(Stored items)

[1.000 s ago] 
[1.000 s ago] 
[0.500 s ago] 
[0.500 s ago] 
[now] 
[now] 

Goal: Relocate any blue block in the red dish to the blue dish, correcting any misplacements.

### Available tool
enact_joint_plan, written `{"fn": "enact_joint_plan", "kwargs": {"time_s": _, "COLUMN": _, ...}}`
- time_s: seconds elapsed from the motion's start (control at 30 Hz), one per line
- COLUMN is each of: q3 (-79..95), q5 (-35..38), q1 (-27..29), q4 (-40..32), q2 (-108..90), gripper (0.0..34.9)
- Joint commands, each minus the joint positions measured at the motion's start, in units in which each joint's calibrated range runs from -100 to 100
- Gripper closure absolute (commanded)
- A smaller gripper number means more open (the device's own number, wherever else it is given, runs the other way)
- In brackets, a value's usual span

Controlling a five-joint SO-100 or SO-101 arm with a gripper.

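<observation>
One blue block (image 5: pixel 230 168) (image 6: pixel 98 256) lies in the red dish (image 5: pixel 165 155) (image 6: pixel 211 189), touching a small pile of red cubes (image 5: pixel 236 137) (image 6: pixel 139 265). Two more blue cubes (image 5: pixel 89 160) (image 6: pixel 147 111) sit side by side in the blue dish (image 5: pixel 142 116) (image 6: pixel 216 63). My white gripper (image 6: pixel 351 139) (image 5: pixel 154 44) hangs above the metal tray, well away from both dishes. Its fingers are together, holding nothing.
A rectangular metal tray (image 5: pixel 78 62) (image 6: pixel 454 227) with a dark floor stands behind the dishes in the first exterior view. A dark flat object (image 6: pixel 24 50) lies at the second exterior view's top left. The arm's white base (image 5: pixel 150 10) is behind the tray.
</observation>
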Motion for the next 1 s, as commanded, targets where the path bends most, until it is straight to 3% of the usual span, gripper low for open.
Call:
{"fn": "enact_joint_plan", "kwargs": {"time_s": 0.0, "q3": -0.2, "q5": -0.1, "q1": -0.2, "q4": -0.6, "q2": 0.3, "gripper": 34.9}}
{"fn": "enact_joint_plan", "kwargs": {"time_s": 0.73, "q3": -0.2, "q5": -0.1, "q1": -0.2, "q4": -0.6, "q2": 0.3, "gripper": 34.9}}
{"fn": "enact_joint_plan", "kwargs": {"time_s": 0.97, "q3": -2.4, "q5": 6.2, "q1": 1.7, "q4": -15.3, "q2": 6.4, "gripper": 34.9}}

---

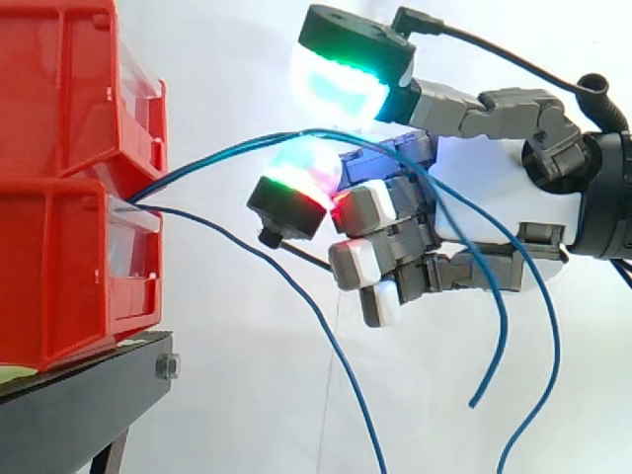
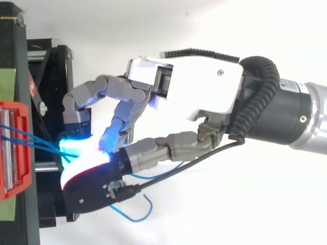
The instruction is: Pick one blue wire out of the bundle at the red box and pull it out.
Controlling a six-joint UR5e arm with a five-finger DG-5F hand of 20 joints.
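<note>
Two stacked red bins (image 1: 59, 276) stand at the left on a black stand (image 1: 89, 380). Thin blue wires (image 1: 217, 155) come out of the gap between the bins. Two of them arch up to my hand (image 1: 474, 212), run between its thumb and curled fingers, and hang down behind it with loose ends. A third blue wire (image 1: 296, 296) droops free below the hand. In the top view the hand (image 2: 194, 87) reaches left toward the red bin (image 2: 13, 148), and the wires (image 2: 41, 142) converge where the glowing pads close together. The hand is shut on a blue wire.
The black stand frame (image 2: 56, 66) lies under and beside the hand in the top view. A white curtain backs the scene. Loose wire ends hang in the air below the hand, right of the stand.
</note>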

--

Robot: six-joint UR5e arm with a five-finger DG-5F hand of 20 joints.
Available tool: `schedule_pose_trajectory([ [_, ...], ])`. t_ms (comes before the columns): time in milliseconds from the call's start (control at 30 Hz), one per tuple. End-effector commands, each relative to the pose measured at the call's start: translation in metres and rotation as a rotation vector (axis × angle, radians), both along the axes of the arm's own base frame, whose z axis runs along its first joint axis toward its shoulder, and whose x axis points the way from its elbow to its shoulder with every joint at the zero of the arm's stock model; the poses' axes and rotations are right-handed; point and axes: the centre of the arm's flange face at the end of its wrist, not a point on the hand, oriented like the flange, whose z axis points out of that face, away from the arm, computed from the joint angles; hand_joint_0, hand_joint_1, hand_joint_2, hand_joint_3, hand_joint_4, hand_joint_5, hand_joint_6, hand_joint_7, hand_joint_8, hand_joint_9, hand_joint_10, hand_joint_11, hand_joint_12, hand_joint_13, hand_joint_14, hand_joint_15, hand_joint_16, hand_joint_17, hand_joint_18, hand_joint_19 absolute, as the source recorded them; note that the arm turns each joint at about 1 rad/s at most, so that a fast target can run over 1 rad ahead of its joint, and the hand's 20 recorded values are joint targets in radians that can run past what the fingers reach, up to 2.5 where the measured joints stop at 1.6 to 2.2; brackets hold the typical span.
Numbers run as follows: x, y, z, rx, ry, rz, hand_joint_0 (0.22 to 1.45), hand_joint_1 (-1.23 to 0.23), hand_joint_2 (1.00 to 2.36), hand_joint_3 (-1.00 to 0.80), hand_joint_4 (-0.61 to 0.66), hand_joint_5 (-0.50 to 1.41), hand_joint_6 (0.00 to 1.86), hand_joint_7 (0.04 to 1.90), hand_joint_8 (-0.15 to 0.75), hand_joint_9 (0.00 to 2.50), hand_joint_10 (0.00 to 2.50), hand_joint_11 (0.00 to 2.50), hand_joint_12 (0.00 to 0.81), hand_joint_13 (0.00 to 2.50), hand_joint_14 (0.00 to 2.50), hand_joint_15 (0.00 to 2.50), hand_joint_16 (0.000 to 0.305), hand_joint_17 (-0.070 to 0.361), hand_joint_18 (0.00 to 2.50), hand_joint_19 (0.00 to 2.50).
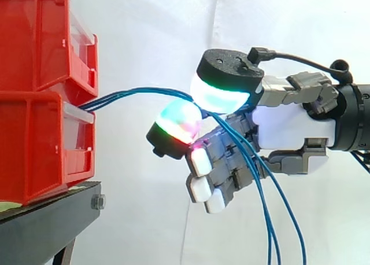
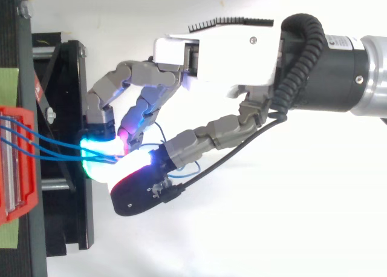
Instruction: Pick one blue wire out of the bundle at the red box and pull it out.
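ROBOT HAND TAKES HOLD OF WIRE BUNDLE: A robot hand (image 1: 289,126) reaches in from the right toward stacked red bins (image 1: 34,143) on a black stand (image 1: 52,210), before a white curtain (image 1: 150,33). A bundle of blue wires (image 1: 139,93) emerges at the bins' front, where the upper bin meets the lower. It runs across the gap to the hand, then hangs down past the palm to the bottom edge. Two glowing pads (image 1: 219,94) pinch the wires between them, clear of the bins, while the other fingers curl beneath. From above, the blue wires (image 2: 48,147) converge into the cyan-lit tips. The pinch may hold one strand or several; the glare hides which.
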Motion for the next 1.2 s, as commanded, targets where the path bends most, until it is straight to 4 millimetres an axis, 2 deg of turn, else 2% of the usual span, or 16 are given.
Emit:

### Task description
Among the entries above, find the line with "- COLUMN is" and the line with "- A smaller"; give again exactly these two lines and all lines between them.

### Exercise response
- COLUMN is each of: q3 (-79..95), q5 (-35..38), q1 (-27..29), q4 (-40..32), q2 (-108..90), gripper (0.0..34.9)
- Joint commands, each minus the joint positions measured at the motion's start, in units in which each joint's calibrated range runs from -100 to 100
- Gripper closure absolute (commanded)
- A smaller gripper number means more open (the device's own number, wherever else it is given, runs the other way)

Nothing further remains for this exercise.